Exercise details >> Search the data for "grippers". Return each matching line.

Given material >>
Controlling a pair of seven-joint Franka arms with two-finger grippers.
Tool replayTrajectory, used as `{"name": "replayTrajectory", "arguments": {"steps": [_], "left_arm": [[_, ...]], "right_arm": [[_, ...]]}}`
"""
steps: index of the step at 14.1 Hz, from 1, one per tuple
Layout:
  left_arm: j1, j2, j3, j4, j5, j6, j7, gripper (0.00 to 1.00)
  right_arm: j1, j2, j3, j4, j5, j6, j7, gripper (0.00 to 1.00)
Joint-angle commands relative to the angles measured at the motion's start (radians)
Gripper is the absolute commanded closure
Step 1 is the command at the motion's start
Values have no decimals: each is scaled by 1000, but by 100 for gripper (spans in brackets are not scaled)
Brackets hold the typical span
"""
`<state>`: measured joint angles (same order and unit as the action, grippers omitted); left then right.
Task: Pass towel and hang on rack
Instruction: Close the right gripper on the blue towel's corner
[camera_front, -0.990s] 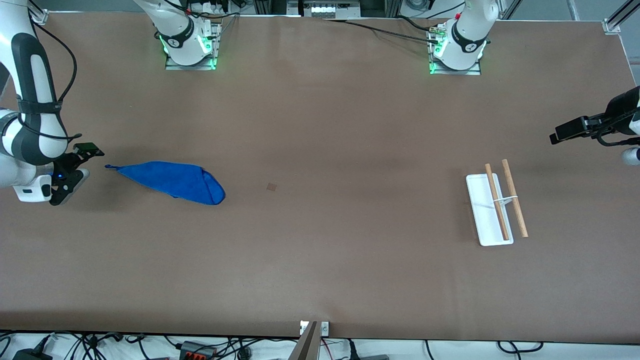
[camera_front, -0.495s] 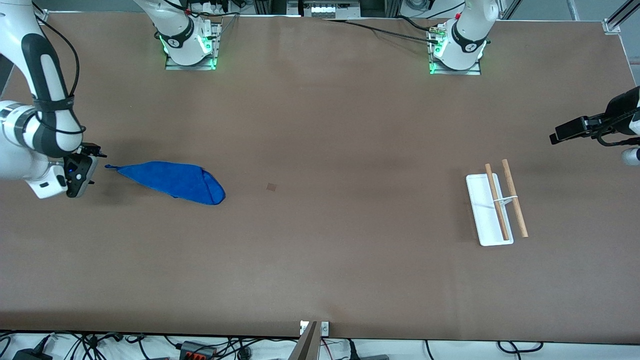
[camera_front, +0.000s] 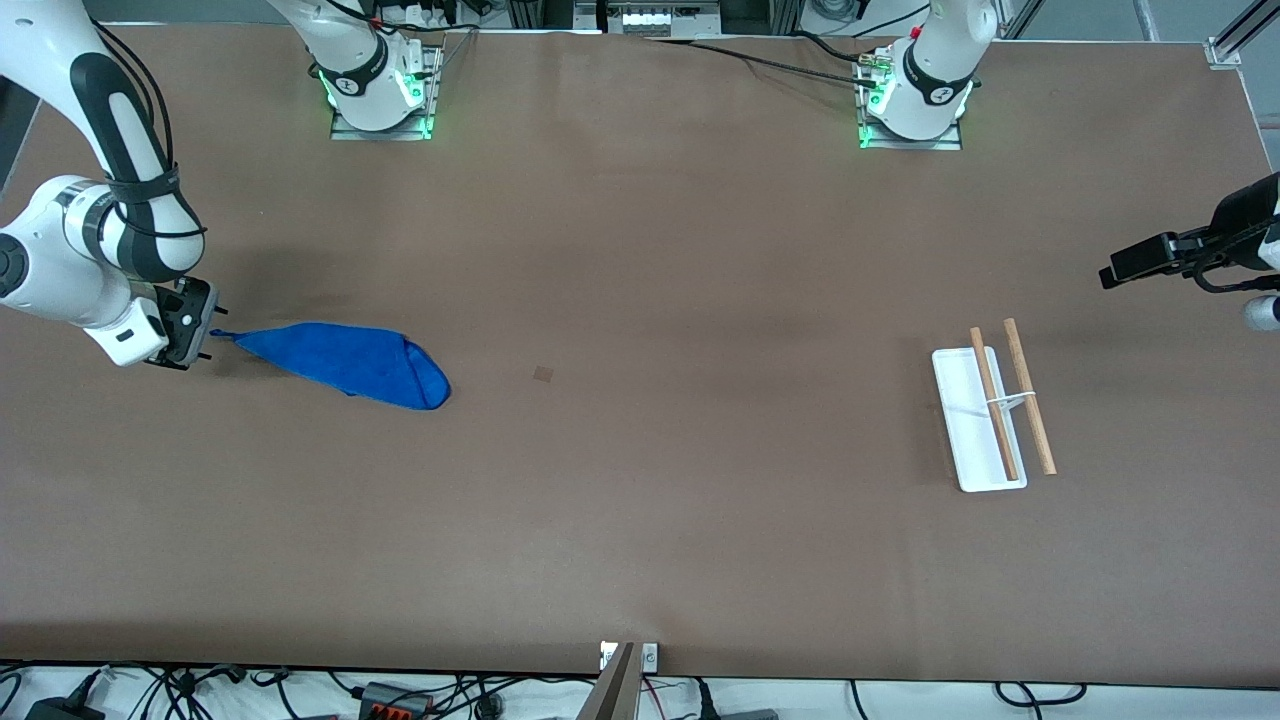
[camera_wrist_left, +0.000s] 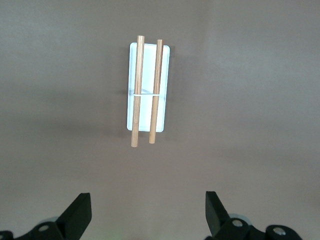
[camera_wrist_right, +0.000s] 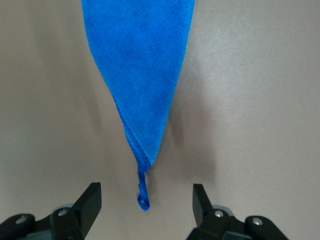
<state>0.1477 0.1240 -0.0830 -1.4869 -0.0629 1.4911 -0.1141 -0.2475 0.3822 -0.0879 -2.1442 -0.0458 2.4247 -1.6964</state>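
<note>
The royal-blue towel (camera_front: 345, 362) lies flat on the brown table toward the right arm's end, its thin pointed corner toward my right gripper (camera_front: 205, 335). In the right wrist view the towel (camera_wrist_right: 142, 75) narrows to a twisted tip that lies between the open fingers (camera_wrist_right: 92, 202) of the right gripper (camera_wrist_right: 145, 202), apart from both. The rack (camera_front: 992, 412), white tray base with two wooden rods, stands toward the left arm's end and shows in the left wrist view (camera_wrist_left: 146, 90). My left gripper (camera_wrist_left: 148, 215) is open and empty, waiting above the table beside the rack.
A small dark square mark (camera_front: 543, 374) sits on the table between the towel and the rack. The left arm's wrist camera (camera_front: 1150, 258) juts in at the table's end. Cables hang along the table's near edge.
My right gripper has swung round and moved toward the towel's pointed corner, now straddling its tip. The towel, the rack and the left arm have not moved.
</note>
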Motion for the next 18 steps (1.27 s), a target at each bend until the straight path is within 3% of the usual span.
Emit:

Your response >>
Controlling a pair of seven-joint Franka arms with two-finger grippers.
`<state>`: measured joint angles (same order and unit as the action, grippers omitted); left then right.

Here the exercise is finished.